Anyway, that does it for beneficiary accounts. But what about accounts without beneficiaries and real estate? Well unless the individual setup some sort of trust these will flow through what is called probate. Probate is essentially a period where the state processes and proves the will of the estate. Typically a state will charge a fee for this process. In my own state the fee is 4% of assets. This is also where the state will validate or appoint an executor.
Sit and Wait
After that appointment there is a period of some time where all liabilities of the deceased need to be validated and all heirs need to be checked. This means typically you have a period of a year or so where the assets sit in probate before being released. Contrast that with the beneficiary process where things move within a few weeks to a month.

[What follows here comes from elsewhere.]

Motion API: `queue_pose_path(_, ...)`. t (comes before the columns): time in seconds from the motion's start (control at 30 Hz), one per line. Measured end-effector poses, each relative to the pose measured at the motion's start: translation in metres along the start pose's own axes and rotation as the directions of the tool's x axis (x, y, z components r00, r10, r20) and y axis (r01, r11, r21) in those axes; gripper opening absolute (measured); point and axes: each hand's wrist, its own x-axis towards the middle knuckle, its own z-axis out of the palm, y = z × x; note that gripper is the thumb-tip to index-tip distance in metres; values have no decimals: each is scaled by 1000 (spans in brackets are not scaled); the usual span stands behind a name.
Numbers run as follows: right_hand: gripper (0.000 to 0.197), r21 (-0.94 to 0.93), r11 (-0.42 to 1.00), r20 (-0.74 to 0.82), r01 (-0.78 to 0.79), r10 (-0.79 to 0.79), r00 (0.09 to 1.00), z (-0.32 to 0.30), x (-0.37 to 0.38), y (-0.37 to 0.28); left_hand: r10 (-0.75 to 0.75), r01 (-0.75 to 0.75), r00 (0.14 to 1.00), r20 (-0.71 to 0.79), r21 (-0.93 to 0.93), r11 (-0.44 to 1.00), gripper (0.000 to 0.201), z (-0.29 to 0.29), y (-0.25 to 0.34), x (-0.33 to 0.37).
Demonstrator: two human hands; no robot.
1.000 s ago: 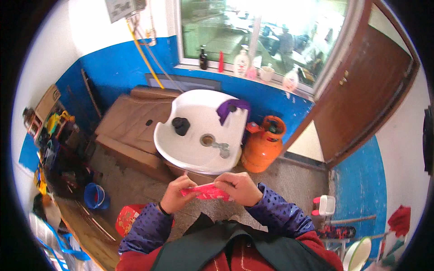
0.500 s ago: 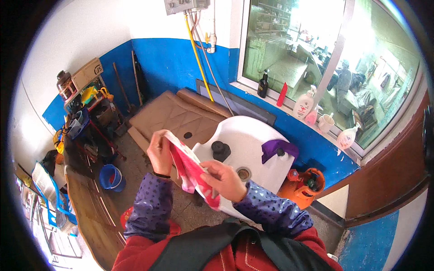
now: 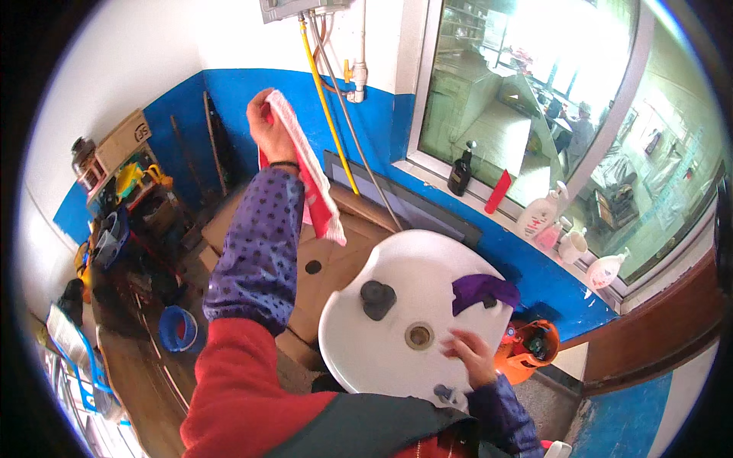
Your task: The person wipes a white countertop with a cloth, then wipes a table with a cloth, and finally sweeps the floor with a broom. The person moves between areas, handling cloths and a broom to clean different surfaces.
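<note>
Raised up and to the left, my left hand [image 3: 271,136] is closed on a pink-red and white towel [image 3: 322,208], which hangs down beside my wrist. My right hand [image 3: 473,357] is over the right side of the white basin [image 3: 382,259], its fingers loosely bent and apart with nothing in them. Just below that hand is a small grey and white fitting [image 3: 450,395] at the basin's near edge. A round drain [image 3: 419,337] lies in the basin's middle. On its left side sits a dark grey rubber-like piece [image 3: 376,299]; a purple cloth [image 3: 477,290] drapes over the right rim.
Behind the basin is a brown padded seat [image 3: 336,267]. Several bottles, including a black pump bottle [image 3: 460,172], line the window sill. An orange container [image 3: 531,351] stands at the right. A blue bucket [image 3: 177,330] and a cluttered shelf [image 3: 141,191] are on the left.
My left hand has lifted the towel up and away to the left. My right hand has let go of it and moved down right over the basin.
</note>
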Motion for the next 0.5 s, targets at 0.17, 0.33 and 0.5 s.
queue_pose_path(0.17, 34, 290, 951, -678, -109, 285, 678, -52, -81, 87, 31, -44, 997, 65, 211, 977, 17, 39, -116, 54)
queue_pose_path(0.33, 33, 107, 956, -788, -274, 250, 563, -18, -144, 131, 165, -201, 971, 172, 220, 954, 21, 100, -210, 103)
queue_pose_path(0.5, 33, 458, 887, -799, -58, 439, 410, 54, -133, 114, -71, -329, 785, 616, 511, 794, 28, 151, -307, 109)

On the other side of the probate process typically these assets will pass to the inherited as a check or in the case of real estate as the property. So there are less questions about how you want something when inheriting out of probate. Our charge will inherit some assets this way as well, though all of the cash variety.
Real Estate Probate
A brief note on real estate. Technically real estate is probated in the county in which it is located. So the probate process starts in the deceased’s home state. Then the location of the real estate will execute its own probate on the property. Typically the property location will inherit will validation and heirs information from the main probate proceedings. But probate in a second state is still another step. Our charge did not inherit real estate, but I was reading about this during the process so I decided to add it.
Consult a Lawyer and Read Up On Your State Laws
And there you have it. The usual caveats apply that this post is for entertainment only. Do your own research on your states rules, as things change based on the state. Consult a lawyer as necessary.
Power of Attorney and Inherited Money, Added Complexities
Now my own situation was even more complicated then the above. Being only the Power of attorney means you have to prove that position to every financial organization you deal with. Often that involves a signed copy of their paperwork in addition to the generic one. (Kind of crappy if you signed a general POA early on and then when it is needed they ignore it!)
I Got Lucky, Incapacitated and Legally Incapacitated are Not the Same Thing
In our case our charge is not legally incapacitated, even if dealing with such complex decisions is beyond his current situation. As such I walked around this issue by having him sign the paperwork after I worked out the process and plan. If you can do this that would be my recommendation. You could be facing multiple signed, and often notarized, one time use pieces of paper otherwise. And frankly if they are legally incapacitated they won’t be able to sign that new POA anyway…
Have you ever inherited money or helped someone else to do so?